EXERCISE DETAILS: Your answer must be the full listing below, repeated exactly, with no pictures in it.

THE DATA:
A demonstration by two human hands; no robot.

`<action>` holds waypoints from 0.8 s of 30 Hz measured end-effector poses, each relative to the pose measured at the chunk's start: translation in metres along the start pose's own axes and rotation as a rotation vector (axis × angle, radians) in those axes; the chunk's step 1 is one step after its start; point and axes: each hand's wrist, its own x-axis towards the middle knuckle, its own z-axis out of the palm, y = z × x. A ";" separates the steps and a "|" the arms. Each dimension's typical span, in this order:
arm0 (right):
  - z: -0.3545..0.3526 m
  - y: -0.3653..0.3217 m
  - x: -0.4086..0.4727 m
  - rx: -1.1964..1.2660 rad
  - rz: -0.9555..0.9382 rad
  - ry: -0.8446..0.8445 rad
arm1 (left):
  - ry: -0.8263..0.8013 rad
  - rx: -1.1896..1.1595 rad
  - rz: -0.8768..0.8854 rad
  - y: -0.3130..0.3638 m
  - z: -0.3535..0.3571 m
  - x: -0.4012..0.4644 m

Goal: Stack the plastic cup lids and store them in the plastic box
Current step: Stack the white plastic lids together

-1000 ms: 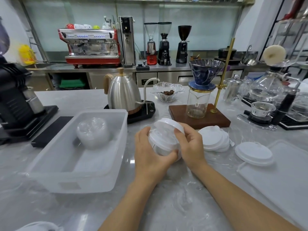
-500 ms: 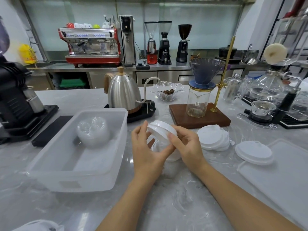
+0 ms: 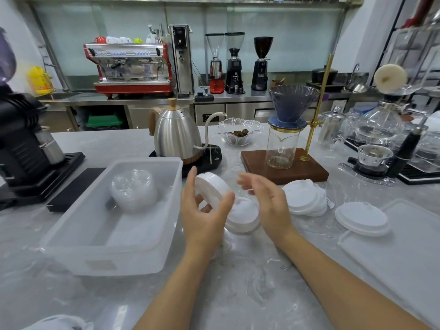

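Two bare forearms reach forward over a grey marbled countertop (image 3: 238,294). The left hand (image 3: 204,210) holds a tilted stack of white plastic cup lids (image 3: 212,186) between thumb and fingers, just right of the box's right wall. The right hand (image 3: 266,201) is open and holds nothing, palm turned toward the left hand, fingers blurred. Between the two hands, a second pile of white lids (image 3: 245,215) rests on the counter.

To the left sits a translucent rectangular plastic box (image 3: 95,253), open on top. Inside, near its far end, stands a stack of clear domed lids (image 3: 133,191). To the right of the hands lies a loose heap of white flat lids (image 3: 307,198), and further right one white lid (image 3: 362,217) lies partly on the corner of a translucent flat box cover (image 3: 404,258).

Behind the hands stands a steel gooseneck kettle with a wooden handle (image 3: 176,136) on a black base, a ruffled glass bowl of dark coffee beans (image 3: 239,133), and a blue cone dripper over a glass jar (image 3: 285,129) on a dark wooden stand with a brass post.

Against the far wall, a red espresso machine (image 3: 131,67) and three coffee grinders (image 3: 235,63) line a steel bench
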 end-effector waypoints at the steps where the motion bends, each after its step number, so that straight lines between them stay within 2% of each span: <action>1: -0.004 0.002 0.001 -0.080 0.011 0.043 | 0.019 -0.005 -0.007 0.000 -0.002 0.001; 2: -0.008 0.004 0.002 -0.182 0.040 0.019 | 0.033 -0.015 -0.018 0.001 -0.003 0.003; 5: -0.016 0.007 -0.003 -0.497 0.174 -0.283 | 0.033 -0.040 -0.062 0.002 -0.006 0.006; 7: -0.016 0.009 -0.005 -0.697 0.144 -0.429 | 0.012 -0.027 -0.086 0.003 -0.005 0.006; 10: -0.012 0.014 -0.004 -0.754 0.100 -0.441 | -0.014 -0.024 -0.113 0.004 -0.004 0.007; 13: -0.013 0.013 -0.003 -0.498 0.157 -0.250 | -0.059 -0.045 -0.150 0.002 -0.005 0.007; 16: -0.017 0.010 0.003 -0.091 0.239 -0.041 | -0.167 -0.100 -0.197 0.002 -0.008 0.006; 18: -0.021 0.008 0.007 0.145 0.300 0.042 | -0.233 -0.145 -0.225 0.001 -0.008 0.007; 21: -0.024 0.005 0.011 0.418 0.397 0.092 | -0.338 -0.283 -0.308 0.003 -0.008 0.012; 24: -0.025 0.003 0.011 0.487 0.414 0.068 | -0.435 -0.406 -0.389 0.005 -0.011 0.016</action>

THE ANSWER:
A demonstration by two human hands; no robot.

`<action>` holds waypoints from 0.8 s of 30 Hz measured end-effector poses, each relative to the pose measured at the chunk's start: translation in metres along the start pose's own axes and rotation as a rotation vector (axis × angle, radians) in those axes; the chunk's step 1 is one step after its start; point and axes: each hand's wrist, its own x-axis towards the middle knuckle, its own z-axis out of the palm, y = z × x. A ";" separates the steps and a "|" the arms. Each dimension's typical span, in this order:
arm0 (right):
  - z: -0.3545..0.3526 m
  - y: -0.3653..0.3217 m
  - x: -0.4086..0.4727 m
  - rx: -1.1964..1.2660 rad
  - rz: -0.9555..0.9382 rad
  - ry: -0.8446..0.8445 rad
arm1 (left):
  - ry: -0.8263..0.8013 rad
  - rx: -1.1896..1.1595 rad
  - rz: -0.8768..0.8854 rad
  - y: -0.3130..0.3638 m
  - z: -0.3535..0.3571 m
  - x: -0.4012..0.4644 m

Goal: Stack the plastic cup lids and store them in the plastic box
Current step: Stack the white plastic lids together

-1000 ms: 
-500 ms: 
+0 ms: 

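Two bare forearms reach forward over a grey marbled countertop (image 3: 238,294). The left hand (image 3: 204,210) holds a tilted stack of white plastic cup lids (image 3: 212,186) between thumb and fingers, just right of the box's right wall. The right hand (image 3: 266,201) is open and holds nothing, palm turned toward the left hand, fingers blurred. Between the two hands, a second pile of white lids (image 3: 245,215) rests on the counter.

To the left sits a translucent rectangular plastic box (image 3: 95,253), open on top. Inside, near its far end, stands a stack of clear domed lids (image 3: 133,191). To the right of the hands lies a loose heap of white flat lids (image 3: 307,198), and further right one white lid (image 3: 362,217) lies partly on the corner of a translucent flat box cover (image 3: 404,258).

Behind the hands stands a steel gooseneck kettle with a wooden handle (image 3: 176,136) on a black base, a ruffled glass bowl of dark coffee beans (image 3: 239,133), and a blue cone dripper over a glass jar (image 3: 285,129) on a dark wooden stand with a brass post.

Against the far wall, a red espresso machine (image 3: 131,67) and three coffee grinders (image 3: 235,63) line a steel bench
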 end-effector waypoints at the steps where the motion bends, each after its step number, so that straight lines between them stay within 2% of each span: <action>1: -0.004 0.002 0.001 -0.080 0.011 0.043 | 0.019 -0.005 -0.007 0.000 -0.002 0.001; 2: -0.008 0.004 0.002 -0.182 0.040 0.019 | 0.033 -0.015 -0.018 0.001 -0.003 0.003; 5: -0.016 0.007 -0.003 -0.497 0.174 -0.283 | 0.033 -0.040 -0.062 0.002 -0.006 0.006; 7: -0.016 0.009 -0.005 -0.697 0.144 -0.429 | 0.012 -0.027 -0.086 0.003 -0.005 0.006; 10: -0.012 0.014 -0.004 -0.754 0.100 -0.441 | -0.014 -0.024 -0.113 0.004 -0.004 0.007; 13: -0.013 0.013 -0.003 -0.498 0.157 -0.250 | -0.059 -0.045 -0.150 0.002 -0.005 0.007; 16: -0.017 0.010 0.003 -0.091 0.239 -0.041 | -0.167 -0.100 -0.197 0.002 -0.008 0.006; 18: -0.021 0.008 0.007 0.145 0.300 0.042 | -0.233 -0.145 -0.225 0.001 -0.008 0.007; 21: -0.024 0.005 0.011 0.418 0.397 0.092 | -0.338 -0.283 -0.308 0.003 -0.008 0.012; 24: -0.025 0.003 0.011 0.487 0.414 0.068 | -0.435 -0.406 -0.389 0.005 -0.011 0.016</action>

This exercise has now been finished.